Im Juli 2019 machte mich bei ziemlich hohen Temperaturen auf die Reise in die belgische Wallonie. Mit sehr viel Mineralwasser, welches nicht nur innerlich angewendet wurde, schaffte ich die 258 Kilometer ohne größere Schäden.
Das Museum
Der erste Tag galt dem Besuch des Straßenbahnmuseums. Dieses und auch die Strecke Thuin (Ville Basse) und Lobbes wird von der „Association pour la Sauvegarde du Vicinal“ (ASVi) betrieben. Zu Deutsch ungefähr Verein zur Bewahrung der Kleinbahnen.
Wie immer seht ihr wenige Bilder vom Museum, denn das möget ihr selber besuchen. Die Ehrenamtlichen brauchen euer Eintrittsgeld für die Instandhaltung und den Betrieb der Fahrzeuge.

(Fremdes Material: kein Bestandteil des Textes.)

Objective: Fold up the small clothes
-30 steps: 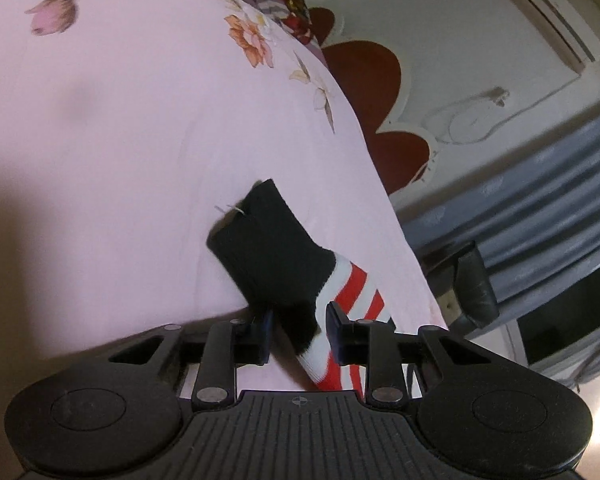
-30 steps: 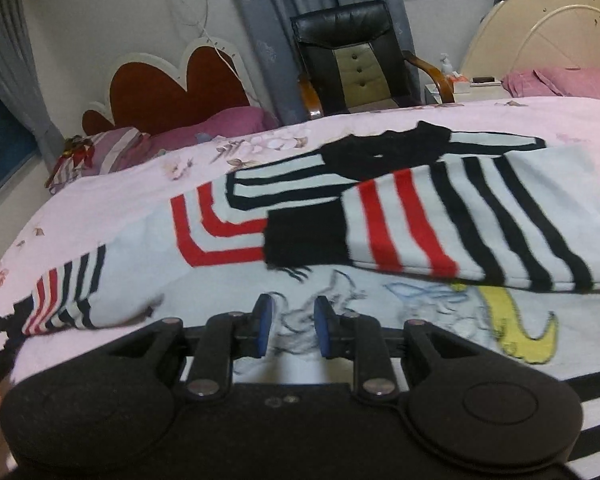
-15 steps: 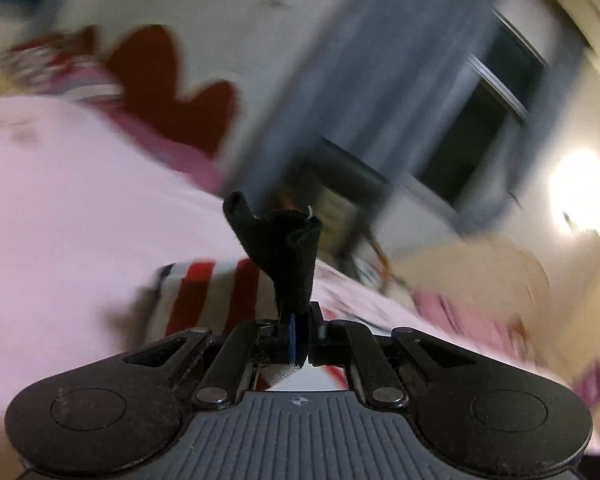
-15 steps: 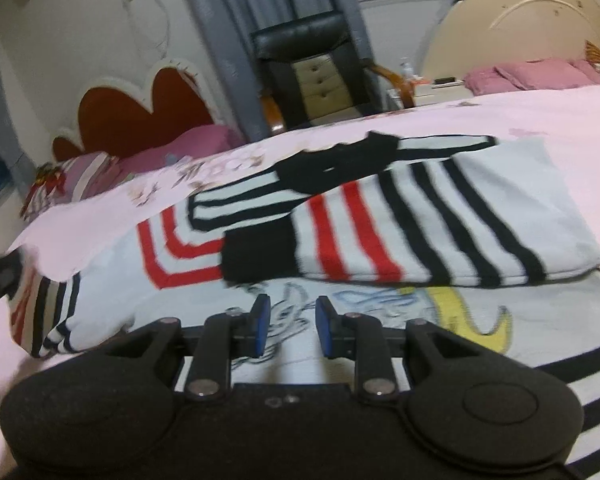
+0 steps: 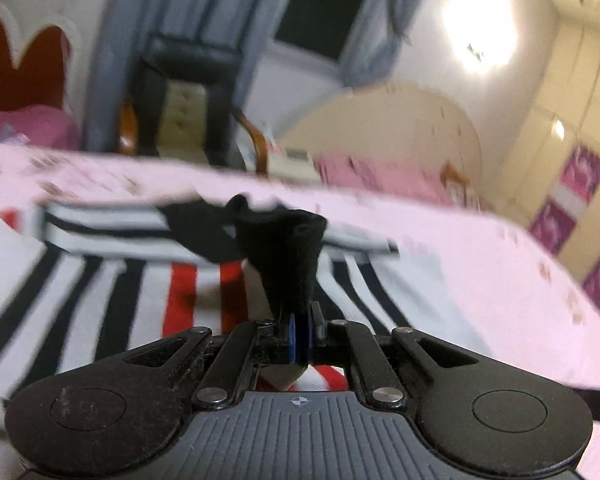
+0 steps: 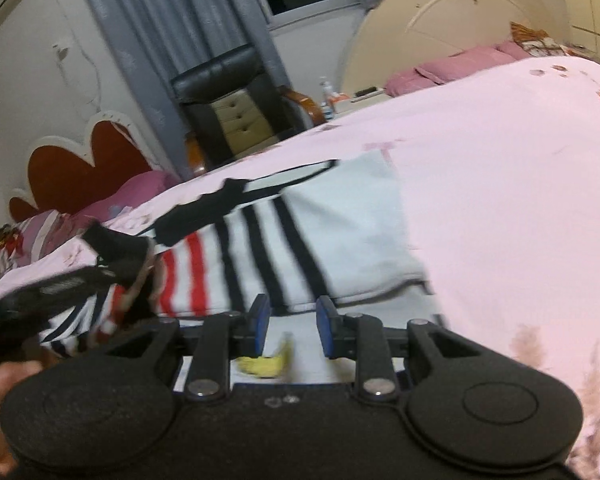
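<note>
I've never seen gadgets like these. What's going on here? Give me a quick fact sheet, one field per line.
Place: bed with a pink sheet
Garment: striped sweater, white with black and red stripes, lying on the sheet
Left claw: shut on the sweater's black cuff, sleeve lifted over the body
Right claw: open, nothing between its pads, low over the sweater's front
Folded so far: one sleeve lies across the chest
Background: black chair, grey curtains
</note>
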`<state>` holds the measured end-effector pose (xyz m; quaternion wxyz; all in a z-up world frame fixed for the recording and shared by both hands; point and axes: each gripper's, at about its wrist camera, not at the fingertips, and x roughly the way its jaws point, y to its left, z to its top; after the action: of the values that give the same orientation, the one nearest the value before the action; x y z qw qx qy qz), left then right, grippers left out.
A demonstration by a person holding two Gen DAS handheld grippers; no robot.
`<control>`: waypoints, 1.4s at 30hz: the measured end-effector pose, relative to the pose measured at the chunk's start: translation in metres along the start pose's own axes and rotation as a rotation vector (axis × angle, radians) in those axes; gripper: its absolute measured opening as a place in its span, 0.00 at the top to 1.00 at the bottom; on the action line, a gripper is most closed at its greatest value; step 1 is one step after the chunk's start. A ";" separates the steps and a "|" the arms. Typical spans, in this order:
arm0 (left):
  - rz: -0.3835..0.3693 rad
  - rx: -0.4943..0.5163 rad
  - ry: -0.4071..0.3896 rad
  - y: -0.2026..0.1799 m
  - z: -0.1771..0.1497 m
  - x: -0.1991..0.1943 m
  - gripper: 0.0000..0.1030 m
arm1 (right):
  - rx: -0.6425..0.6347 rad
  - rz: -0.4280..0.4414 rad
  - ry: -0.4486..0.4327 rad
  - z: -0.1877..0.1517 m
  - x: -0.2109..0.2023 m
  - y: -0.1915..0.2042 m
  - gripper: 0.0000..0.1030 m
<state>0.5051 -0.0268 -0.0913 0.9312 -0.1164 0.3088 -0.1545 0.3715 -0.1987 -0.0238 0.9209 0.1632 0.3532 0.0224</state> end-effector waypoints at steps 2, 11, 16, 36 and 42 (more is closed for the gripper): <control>0.031 0.038 0.086 -0.011 -0.012 0.020 0.89 | 0.018 -0.002 0.007 0.002 0.001 -0.013 0.71; 0.192 0.093 -0.126 0.014 -0.044 -0.096 0.42 | 0.080 0.155 0.049 0.013 0.034 -0.015 0.57; 0.411 0.084 -0.100 0.077 -0.071 -0.148 0.42 | 0.098 0.210 0.102 0.016 0.076 0.006 0.59; 0.409 0.079 0.010 0.129 -0.062 -0.106 0.62 | -0.065 0.039 0.005 0.033 0.083 0.017 0.99; 0.426 0.166 0.030 0.122 -0.060 -0.102 0.62 | -0.040 0.057 -0.004 0.032 0.077 0.007 0.99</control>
<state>0.4167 0.1154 -0.1214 0.9445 0.0309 0.3266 0.0188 0.4507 -0.1896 -0.0487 0.9238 0.1548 0.3459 0.0551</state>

Fahrtag mit einer Überraschung
Der nächste Tag wurde dann ein ganz besonderer Fahrtag. Ich war schon vor Beginn des offiziellen Fahrbetriebes am Depot, wusste ich doch um die im Vorfeld interessanten Rangierfahrten.
Vor dem Museum rangierte ein Dieseltriebwagen, den ich mit Freude beim Rangieren fotografierte.
Doch welche Überraschung; mich fragte der Fahrer des Triebwagens, ob ich nicht Lust hätte, mitzufahren.
Schwupsdiwups war ich auf dem Triebwagen.
Nach dem Rangieren fuhren wir die fünf Kilometer lange Überlandstrecke ab, um für den Museumsbetrieb mit Fahrgästen gewappnet zu sein.
Manchen Gleisstücken musste der Dreck aus den Ritzen gekratzt werden. Auch eine Weiche musste noch etwas nachjustiert werden, mit dem entsprechenden Werkzeug ein kurzer Akt.






Der Sonntag
Der Sonntag lockte mich dann zu vorher ausgesuchten Fotografierstellen, die ich selbstredend mit der Tram erreichte.
Da lasse ich besser die Bilder sprechen.








Abends
Es war ein tolles Erlebnis, vor allem die freundlichen Menschen kennenzulernen.
Leider war die Dampfstraßenbahn wegen eines Unfalles zur Reparatur; ein Grund den Weg noch einmal zum Museum zu wagen.